**GOAL OF THE EXERCISE**
Only the lines holding the string "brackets" are needed; copy each of them from the data.

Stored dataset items
::::::

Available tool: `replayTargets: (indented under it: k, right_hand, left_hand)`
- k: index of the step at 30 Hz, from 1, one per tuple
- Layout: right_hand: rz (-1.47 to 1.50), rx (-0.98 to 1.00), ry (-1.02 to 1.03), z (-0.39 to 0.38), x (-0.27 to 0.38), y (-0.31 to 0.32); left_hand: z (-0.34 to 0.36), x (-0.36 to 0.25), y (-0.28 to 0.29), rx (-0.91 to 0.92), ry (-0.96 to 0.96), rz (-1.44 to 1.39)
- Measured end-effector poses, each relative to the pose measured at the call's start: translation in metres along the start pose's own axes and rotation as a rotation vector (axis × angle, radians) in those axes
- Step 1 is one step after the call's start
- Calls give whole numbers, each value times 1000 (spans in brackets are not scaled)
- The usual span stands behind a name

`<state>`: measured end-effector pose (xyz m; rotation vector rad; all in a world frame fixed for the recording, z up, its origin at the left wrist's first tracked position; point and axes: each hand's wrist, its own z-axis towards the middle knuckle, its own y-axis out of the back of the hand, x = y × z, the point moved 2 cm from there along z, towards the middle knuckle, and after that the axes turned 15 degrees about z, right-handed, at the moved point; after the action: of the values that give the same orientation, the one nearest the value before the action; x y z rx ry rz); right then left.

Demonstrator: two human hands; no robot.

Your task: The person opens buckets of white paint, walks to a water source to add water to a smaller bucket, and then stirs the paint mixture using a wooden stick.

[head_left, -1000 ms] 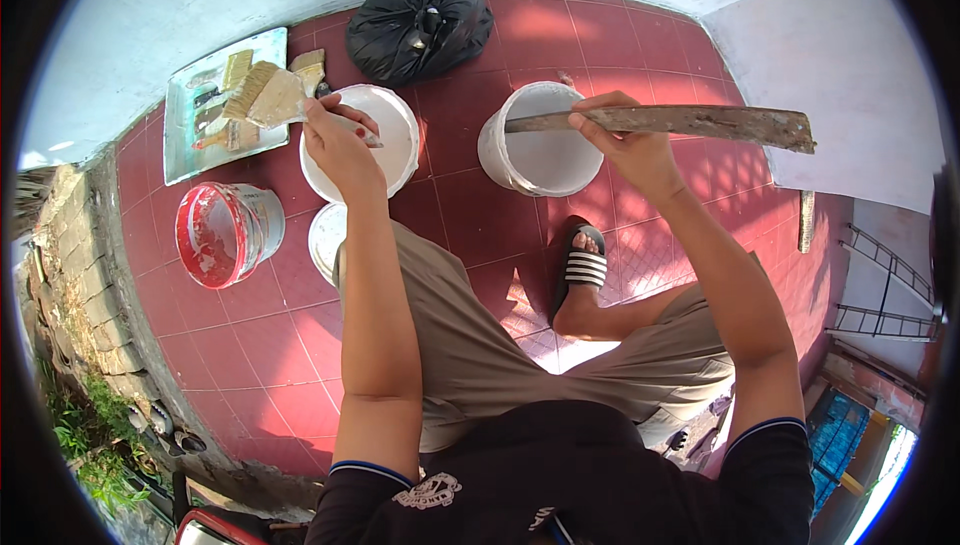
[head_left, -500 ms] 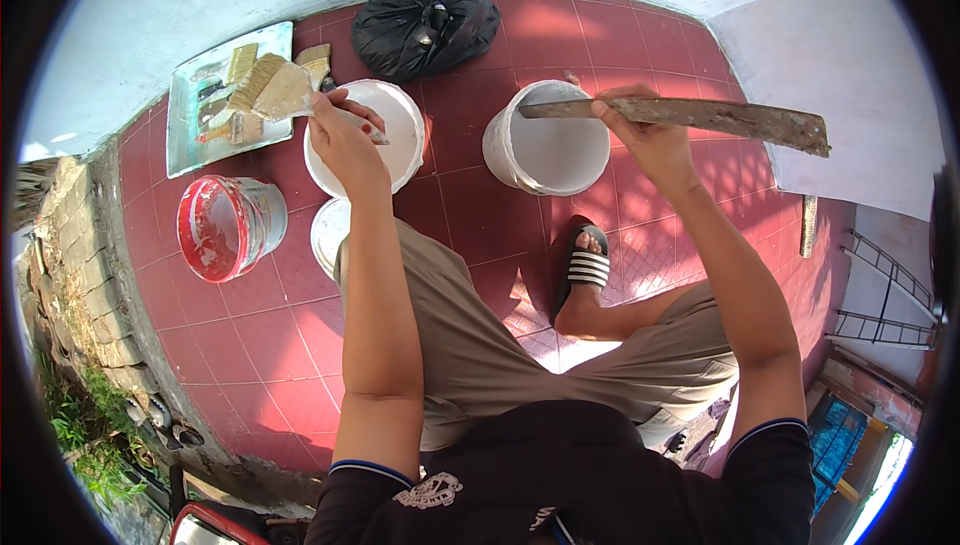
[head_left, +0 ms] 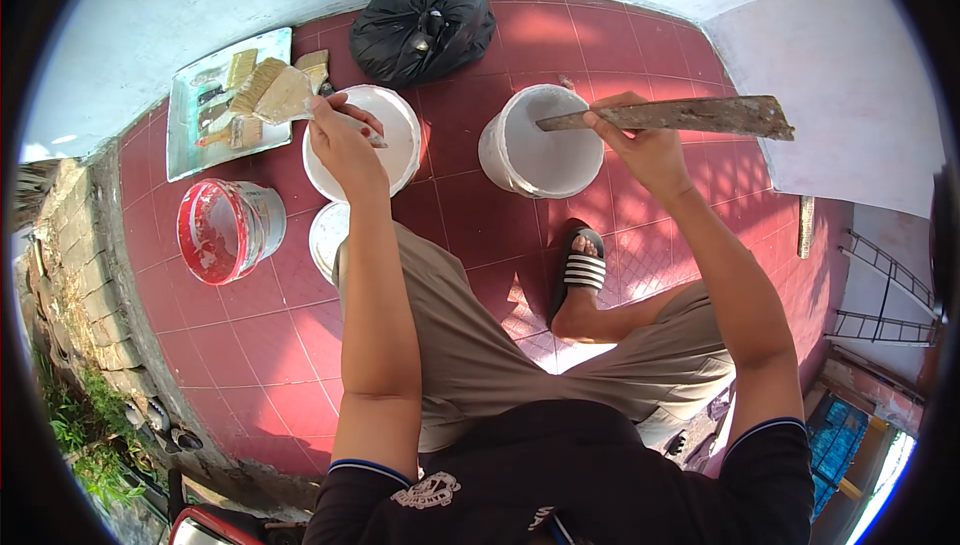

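Note:
My left hand [head_left: 345, 145] is closed around the handle of a wide, paint-crusted paintbrush [head_left: 283, 95], its bristles pointing left. Below that hand stands a white bucket [head_left: 408, 150], partly hidden by the wrist. In my right hand [head_left: 645, 150] is a long, weathered wooden stick [head_left: 715, 117], gripped near its inner end. That end reaches over the opening of a second white bucket [head_left: 492, 155]; I cannot tell whether it touches anything inside. The inside of this bucket looks white, and how full it is cannot be made out.
A pale tray [head_left: 185, 157] with several brushes lies at the far left. Nearer is a red-rimmed bucket [head_left: 268, 220], beside a white round lid or pail [head_left: 325, 235]. A black plastic bag [head_left: 425, 30] rests by the wall. My sandalled foot [head_left: 582, 270] is on red tiles [head_left: 470, 215].
My right hand has shifted slightly left, and the wooden stick has moved left and turned a little, its inner end now further over the bucket's opening. My left hand and the paintbrush have hardly moved.

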<state>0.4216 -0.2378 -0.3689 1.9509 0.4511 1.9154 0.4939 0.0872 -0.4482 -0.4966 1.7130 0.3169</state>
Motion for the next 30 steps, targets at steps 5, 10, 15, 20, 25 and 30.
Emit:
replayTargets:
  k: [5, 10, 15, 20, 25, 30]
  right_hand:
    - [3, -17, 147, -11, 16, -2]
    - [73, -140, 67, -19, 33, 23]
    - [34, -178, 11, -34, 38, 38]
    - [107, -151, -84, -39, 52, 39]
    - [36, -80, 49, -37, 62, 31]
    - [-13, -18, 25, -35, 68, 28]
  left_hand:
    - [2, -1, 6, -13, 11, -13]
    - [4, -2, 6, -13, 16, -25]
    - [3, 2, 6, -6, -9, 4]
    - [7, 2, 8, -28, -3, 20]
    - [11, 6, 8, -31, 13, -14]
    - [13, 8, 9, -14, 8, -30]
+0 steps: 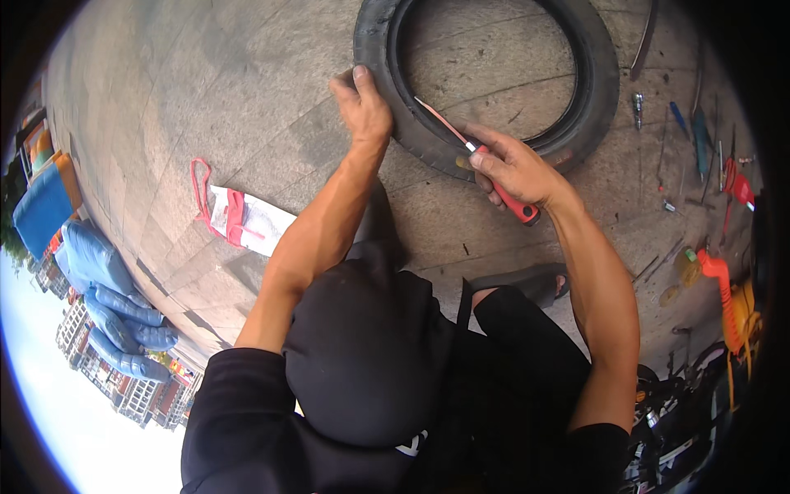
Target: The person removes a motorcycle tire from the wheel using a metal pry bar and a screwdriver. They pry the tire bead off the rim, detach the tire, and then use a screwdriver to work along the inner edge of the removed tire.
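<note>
A black tyre [605, 74] lies flat on the paving ahead of me, its upper edge cut off by the picture. My left hand [364, 111] grips its outer left edge, thumb up, with the other fingers partly hidden. In my right hand [520, 169] is a screwdriver [445, 122], its red and black handle wrapped by the fingers over the tyre's near right side. The reddish shaft points up and left across the sidewall, and its tip is at the tyre's inner rim.
A white and red packet [255, 224] with a red cord lies at the left. Scattered tools, among them a silver socket piece [638, 111] and a teal-handled tool [700, 140], lie at the right. Nearer stands an orange curved object [724, 288]. Blue wrapped bundles [103, 255] are far left.
</note>
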`<state>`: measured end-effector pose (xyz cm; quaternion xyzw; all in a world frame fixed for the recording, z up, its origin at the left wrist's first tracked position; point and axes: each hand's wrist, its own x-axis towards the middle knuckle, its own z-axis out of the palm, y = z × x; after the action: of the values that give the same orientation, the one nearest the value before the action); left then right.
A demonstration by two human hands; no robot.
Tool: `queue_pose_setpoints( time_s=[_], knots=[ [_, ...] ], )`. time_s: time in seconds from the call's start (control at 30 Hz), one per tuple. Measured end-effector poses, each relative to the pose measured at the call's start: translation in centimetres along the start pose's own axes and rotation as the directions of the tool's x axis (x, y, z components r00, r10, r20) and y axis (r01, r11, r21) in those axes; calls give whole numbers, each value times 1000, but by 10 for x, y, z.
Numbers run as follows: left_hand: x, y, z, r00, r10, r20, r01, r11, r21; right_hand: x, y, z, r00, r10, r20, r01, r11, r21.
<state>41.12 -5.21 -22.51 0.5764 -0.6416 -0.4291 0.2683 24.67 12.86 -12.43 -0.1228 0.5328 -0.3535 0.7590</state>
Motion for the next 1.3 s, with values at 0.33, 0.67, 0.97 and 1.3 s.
queue_pose_setpoints(
  time_s=[0.33,0.67,0.97,1.3],
  knots=[
    [-3,5,-1,1000,24,0,-24,999,21,71,-28,41,842,-351,-410,109,855,-507],
    [-3,6,-1,998,63,-23,-63,998,1,80,-37,28,962,-210,-175,57,780,-623],
    [-4,6,0,999,39,-13,-39,998,-39,13,-28,-3,953,-286,-99,113,640,-760],
    [-1,6,1,999,44,-7,-44,999,31,21,-34,-2,934,-352,61,247,513,-822]
  ],
)
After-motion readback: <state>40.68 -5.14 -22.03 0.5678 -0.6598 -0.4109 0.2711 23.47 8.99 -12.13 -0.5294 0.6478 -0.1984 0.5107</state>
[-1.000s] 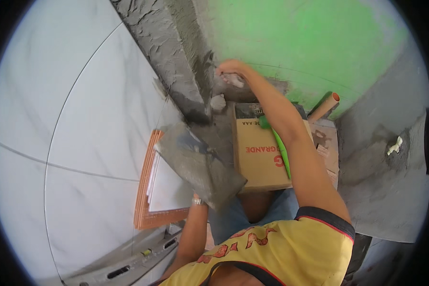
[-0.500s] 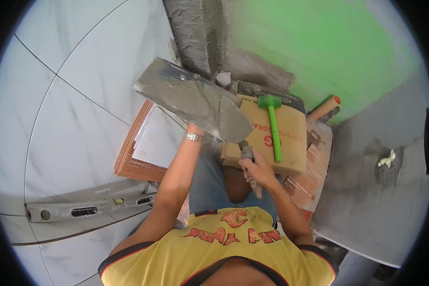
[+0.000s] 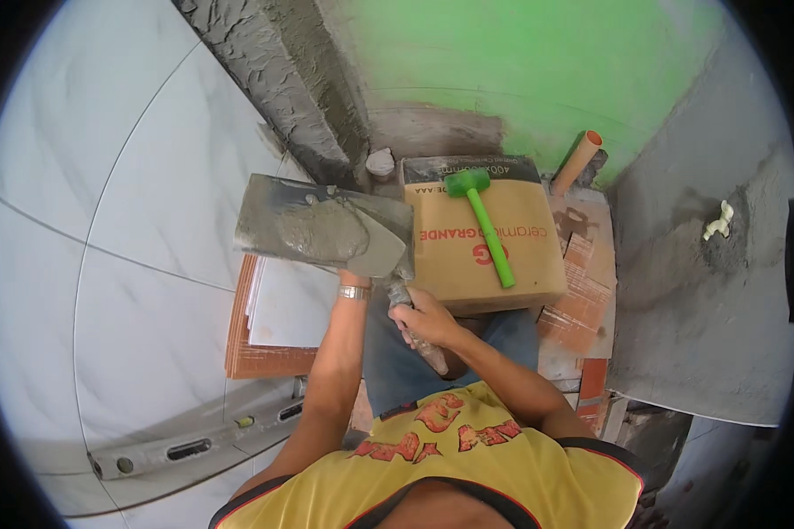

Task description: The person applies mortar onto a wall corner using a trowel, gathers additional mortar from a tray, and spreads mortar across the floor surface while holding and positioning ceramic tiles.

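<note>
My left hand (image 3: 355, 279) is under a flat, rectangular mortar board (image 3: 260, 212) and holds it up; the board hides most of its fingers. A mound of wet grey mortar (image 3: 318, 234) lies on top. My right hand (image 3: 422, 316) is closed around the mortar-caked handle of a pointed trowel (image 3: 378, 250). The trowel's blade rests at the right part of the board, against the mortar. Just right of the board, a rubber mallet (image 3: 490, 225) with a green head and handle lies on a brown cardboard box (image 3: 441, 238).
White tiles (image 3: 282, 309) with brown cardboard stand left of my knees, by a tiled wall (image 3: 150, 220). A spirit level (image 3: 185, 451) lies at lower left. An orange pipe (image 3: 578, 161) stands behind the box. Rough mortar (image 3: 273, 79) covers the corner; a grey wall (image 3: 679, 309) is at right.
The mortar board has swung from a diagonal slant to nearly straight across, and the trowel has shifted left with my right hand. The whole view has turned somewhat; the mallet stays on the box.
</note>
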The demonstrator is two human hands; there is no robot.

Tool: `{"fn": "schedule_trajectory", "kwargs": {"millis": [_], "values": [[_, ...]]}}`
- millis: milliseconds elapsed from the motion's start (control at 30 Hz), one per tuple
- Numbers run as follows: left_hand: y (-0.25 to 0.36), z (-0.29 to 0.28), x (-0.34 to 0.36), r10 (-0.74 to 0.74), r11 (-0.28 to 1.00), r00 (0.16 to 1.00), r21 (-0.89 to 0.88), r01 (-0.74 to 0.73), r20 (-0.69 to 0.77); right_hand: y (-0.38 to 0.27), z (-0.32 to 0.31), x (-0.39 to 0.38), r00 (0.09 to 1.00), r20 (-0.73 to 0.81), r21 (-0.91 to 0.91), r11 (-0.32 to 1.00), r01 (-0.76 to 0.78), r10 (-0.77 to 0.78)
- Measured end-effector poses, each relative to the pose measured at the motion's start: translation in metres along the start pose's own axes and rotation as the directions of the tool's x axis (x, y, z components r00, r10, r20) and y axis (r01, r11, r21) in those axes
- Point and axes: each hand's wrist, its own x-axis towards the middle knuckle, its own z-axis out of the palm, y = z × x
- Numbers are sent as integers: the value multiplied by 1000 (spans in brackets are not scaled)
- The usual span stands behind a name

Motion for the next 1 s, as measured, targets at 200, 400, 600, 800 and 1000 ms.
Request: {"fn": "schedule_trajectory", "kwargs": {"millis": [200,400,600,800,1000], "values": [[-9,-37,31,-138,971,987,-183,151,80,-41,-25,27,987,156,350,933,-90,36],[-8,-86,48,-224,907,966,-335,256,133,-85,-81,97,997,14,163,984,69,-72],[-15,-114,13,-302,806,937,-478,349,176,-83,-135,210,985,-146,85,991,102,-89],[-4,-137,-35,-379,741,910,-534,407,168,-52,-149,317,979,-203,130,991,16,11],[4,-155,-63,-431,728,896,-545,416,108,-40,-152,385,966,-198,136,980,-143,169]]}}
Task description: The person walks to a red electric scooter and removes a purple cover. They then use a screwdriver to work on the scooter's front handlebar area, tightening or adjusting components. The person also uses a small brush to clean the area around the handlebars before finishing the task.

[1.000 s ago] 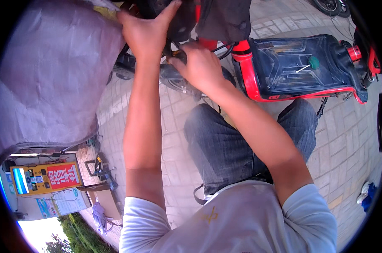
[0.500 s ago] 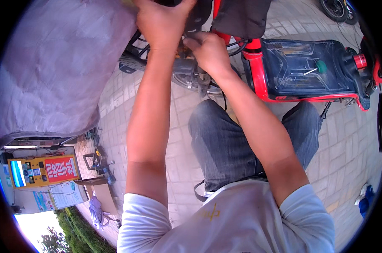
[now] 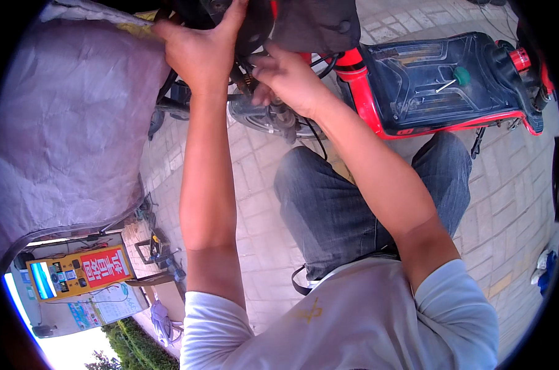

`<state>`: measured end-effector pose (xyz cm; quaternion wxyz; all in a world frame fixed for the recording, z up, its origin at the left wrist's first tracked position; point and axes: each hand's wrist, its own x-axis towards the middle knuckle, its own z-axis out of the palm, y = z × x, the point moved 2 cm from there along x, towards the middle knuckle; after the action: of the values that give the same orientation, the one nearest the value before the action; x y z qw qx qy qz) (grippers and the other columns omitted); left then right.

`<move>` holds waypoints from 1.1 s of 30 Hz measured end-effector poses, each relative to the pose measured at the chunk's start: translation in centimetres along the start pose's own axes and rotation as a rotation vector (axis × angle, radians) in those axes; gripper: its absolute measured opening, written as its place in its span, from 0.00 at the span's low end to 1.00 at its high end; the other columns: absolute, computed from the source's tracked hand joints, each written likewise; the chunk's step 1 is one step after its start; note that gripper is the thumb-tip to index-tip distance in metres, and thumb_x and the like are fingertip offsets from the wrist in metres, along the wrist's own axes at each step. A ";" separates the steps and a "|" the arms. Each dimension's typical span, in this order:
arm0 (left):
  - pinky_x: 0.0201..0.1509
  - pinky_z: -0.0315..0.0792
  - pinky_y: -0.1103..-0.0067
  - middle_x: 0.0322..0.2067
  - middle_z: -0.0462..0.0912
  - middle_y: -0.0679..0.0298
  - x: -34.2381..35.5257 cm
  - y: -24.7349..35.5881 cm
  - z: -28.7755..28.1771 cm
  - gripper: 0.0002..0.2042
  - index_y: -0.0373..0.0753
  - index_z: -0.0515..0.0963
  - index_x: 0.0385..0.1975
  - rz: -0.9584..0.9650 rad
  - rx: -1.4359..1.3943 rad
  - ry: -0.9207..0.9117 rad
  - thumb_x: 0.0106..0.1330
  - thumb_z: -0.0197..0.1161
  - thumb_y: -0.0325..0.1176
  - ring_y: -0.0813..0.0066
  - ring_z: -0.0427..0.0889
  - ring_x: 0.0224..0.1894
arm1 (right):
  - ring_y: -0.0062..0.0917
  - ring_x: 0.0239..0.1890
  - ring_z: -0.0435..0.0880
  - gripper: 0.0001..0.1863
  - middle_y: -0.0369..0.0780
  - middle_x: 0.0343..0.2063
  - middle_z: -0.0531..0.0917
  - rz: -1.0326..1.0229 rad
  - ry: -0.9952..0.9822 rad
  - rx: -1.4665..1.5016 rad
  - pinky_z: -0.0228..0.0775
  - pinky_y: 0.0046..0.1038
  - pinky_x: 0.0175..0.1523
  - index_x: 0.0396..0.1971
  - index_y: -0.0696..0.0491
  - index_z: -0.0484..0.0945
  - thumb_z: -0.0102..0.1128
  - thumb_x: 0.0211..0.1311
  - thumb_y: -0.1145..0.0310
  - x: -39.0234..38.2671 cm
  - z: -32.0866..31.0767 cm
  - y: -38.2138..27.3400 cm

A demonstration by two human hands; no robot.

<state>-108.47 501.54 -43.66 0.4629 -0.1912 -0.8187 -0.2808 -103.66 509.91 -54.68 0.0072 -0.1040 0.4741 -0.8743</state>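
Note:
A red and black electric scooter stands in front of me, its black footboard (image 3: 409,80) to the right. At its front end my left hand (image 3: 199,52) is spread around a black front part (image 3: 253,24), thumb on one side; the fingertips are partly hidden. Just to its right my right hand (image 3: 291,80) has its fingers loosely apart beside the front fork (image 3: 283,120) and a black cable (image 3: 330,65). I see nothing held in it. The front wheel (image 3: 248,116) shows below my wrists. On the footboard lies a screwdriver with a green handle (image 3: 461,76).
A large greyish cover (image 3: 76,129) fills the left side. Beyond it stand a yellow and red machine with a screen (image 3: 76,271) and a cardboard box (image 3: 168,299). A dark bag-like piece (image 3: 316,24) hangs on the scooter. Pale paving bricks (image 3: 261,203) form the ground.
My view has shifted, so the scooter sits farther left and higher. My right hand's fingers have loosened and spread near the fork. The left hand stays at the scooter's front.

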 end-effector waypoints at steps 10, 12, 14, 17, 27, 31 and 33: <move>0.54 0.70 0.70 0.43 0.76 0.40 -0.1 -0.3 0.5 0.49 0.21 0.62 0.45 -0.012 0.040 0.012 0.35 0.78 0.59 0.52 0.78 0.47 | 0.25 0.28 0.82 0.28 0.44 0.44 0.77 0.091 -0.018 0.109 0.74 0.23 0.32 0.60 0.65 0.59 0.55 0.61 0.72 0.3 -0.4 0.3; 0.54 0.69 0.71 0.43 0.75 0.40 -0.2 0.0 0.6 0.49 0.21 0.61 0.45 -0.017 -0.006 0.019 0.36 0.78 0.57 0.54 0.77 0.47 | 0.26 0.32 0.83 0.26 0.43 0.42 0.79 0.062 -0.018 0.203 0.75 0.22 0.35 0.58 0.64 0.61 0.56 0.62 0.71 0.1 -0.3 0.1; 0.55 0.68 0.72 0.44 0.75 0.41 -0.2 0.3 0.6 0.48 0.20 0.61 0.46 -0.006 -0.067 0.020 0.37 0.78 0.56 0.56 0.77 0.47 | 0.27 0.35 0.84 0.24 0.42 0.41 0.79 0.074 0.019 0.208 0.75 0.22 0.37 0.55 0.63 0.65 0.56 0.62 0.69 0.0 -0.2 -0.3; 0.55 0.68 0.73 0.44 0.75 0.44 -0.5 -0.2 0.9 0.45 0.21 0.62 0.46 0.064 -0.225 0.046 0.39 0.79 0.52 0.60 0.76 0.46 | 0.27 0.37 0.84 0.19 0.41 0.39 0.81 0.050 0.051 -0.070 0.75 0.22 0.39 0.49 0.61 0.71 0.57 0.63 0.67 -1.8 -0.9 -1.5; 0.50 0.71 0.68 0.43 0.77 0.45 -0.3 0.9 -0.8 0.42 0.28 0.64 0.48 -0.158 -0.065 -0.063 0.40 0.77 0.51 0.52 0.79 0.46 | 0.25 0.41 0.79 0.20 0.42 0.38 0.83 -0.800 0.358 -0.734 0.67 0.25 0.52 0.44 0.62 0.78 0.67 0.55 0.64 -1.7 -7.7 -13.5; 0.50 0.72 0.66 0.43 0.77 0.42 -0.3 0.7 -1.0 0.44 0.26 0.62 0.49 -0.197 -0.146 -0.071 0.40 0.77 0.52 0.49 0.78 0.47 | 0.22 0.43 0.77 0.23 0.39 0.41 0.80 -0.523 0.228 -0.876 0.67 0.24 0.51 0.44 0.61 0.76 0.69 0.53 0.62 1.6 -4.7 -11.4; 0.50 0.71 0.65 0.44 0.75 0.41 -0.6 1.0 -1.1 0.44 0.27 0.61 0.51 -0.235 -0.180 -0.098 0.42 0.77 0.50 0.46 0.77 0.47 | 0.22 0.40 0.79 0.22 0.39 0.38 0.82 -0.487 0.232 -0.621 0.69 0.26 0.50 0.42 0.61 0.77 0.69 0.53 0.61 2.7 -2.8 -10.5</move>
<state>-106.85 501.53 -43.46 0.3671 -0.1482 -0.8286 -0.3959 -105.91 517.71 -47.03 -0.2851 -0.1112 0.6746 -0.6718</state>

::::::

**EXERCISE RESPONSE**
- Calls give whole numbers, each value times 1000 (spans in brackets are not scaled)
- Numbers are sent as integers: the value multiplied by 1000 (spans in brackets are not scaled)

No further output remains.